To Robert, there has always been a level of appeal and mysticism that comes with distilled spirits over other forms of alcohol production. He said part of this comes from the rebellious image that comes with moonshiners.
Robert Likarish, who has a law degree, decided to go into distilling with his brother upon graduating from college. Jonathan, has a degree in biomedical engineering.
“I thought, ‘You know what, I don’t want to be a lawyer,’” said Robert Likarish “So I went to my brother and said ‘Let’s do it; let’s start a distillery.’”
Despite the change in trade, Robert Likarish said his degree has helped in setting up the business, especially in acquiring its location on Loy Lake Road.
“It is kinda ironic that he went into law and I went into engineering,” said Jonathan Likarish. “It ended up working well for us.”
It took the brothers two years to decide on Denison as the location for Ironroot. The idea came after Robert received a call from a professor at Austin College, his alma mater.
Robert Likarish said the Denison businesses and brewing community has been welcoming and supportive to what his brother and he are trying to do. He said others in the industry, like 903 Brewers in Sherman, have helped along the way by giving advice and trading tips and ideas.
“I truly believe it has to do with the history and heritage of Denison going back to T.V. Munson,” he said.
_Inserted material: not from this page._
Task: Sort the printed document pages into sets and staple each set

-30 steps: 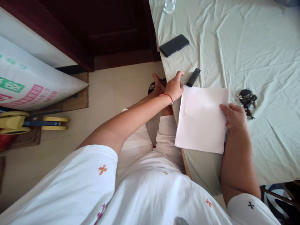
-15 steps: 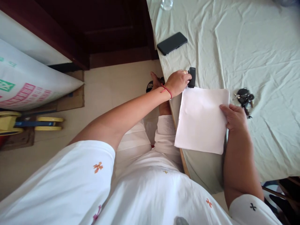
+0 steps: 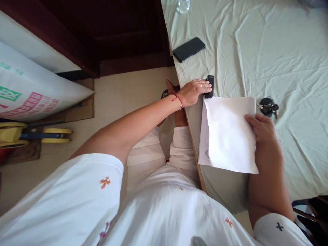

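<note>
My left hand [image 3: 196, 91] lies with its fingers held side by side across the top of the black stapler [image 3: 210, 79], touching it; my thumb is out of sight, so I can't tell whether I grip it from underneath. My right hand [image 3: 263, 130] is apart from it, to the right of the stapler and nearer my body, thumb on top, pinching the edge of the white upper paper [image 3: 232, 136]. That paper runs from the stapler's near end back towards me. Under it, on the left, a strip of the printed lower sheet [image 3: 204, 143] shows, so the layers look out of line.

That is where I'd expect trouble: if my right hand pulls, the layers could skew further, or the corner could slip away from the stapler. I can't tell whether the corner sits inside it. Pressing off-centre with flat fingertips might make the stapler tip or slide on the wrinkled tablecloth [image 3: 294, 75].

Beyond the stapler, to its left, lies a black phone [image 3: 189, 49], and farther beyond that a clear bottle [image 3: 183, 6]. Well to the stapler's right, near my right hand, sits a bunch of keys [image 3: 268, 106].
</note>
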`<state>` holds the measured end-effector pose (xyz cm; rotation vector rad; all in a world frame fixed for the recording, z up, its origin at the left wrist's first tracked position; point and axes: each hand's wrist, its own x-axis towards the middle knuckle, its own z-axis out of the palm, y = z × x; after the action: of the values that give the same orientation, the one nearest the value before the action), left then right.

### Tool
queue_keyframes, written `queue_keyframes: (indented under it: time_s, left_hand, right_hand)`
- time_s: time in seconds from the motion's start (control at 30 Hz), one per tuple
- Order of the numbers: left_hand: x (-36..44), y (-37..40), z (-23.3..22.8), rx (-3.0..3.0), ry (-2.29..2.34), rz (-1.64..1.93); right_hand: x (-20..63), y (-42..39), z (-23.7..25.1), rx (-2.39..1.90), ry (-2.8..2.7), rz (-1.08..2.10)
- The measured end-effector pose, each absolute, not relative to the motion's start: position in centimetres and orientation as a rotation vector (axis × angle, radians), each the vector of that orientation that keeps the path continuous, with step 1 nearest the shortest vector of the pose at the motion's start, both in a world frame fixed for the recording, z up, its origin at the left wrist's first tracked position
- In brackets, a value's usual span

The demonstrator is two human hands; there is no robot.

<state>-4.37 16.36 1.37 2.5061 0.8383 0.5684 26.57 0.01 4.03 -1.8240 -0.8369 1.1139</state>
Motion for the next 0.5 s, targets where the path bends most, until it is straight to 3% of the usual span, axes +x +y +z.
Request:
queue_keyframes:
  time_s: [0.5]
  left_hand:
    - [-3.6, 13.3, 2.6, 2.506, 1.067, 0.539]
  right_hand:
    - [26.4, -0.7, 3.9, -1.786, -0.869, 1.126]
Munson, who lived in Denison in the late 1800s and early 1900s, helped save the European wine industry by developing hybrid grape rootstock that was resistant to a fungus that had ravaged European varieties.
“Denison was one of the few places we approached that knew where we were going and were supportive from the get go,” said Jonathan Likarish.
Jonathan Likarish said it wasn’t uncommon for the fermentation sciences to form a “symbiotic” relationship with each other, ranging from building off each others markets to brewers using old distilling barrels.
At Saturday’s festivities Denison Development President Tony Kaai commended the brothers for their entrepreneurial spirit, and said he hopes they could be a good resources for future entrepreneurs who decide to start business in Denison.
Kaai said distilling is a major part of the craft brewing industry, which brought in $10 billion in the United States with 350 breweries throughout the country. Along with local brewers and winemakers, Kaai said distillers like the Likarish brothers help fill multiple facets of the fermentation sciences industry and make it a potential alcohol tourism destination.
Kaai said the DDA may offer the distillery future incentives for marketing it as a tourist destination. Robert Likarish said he has plans to offer distillery tours alongside the sale of spirits.
Beyond tourism, Kaai said the presence of the distillery could help attract new residents to the region.
“It is a really cool business for the area, and really attractive to young professionals,” said Kaai. “It creates a vibe that the city has not had in the past.”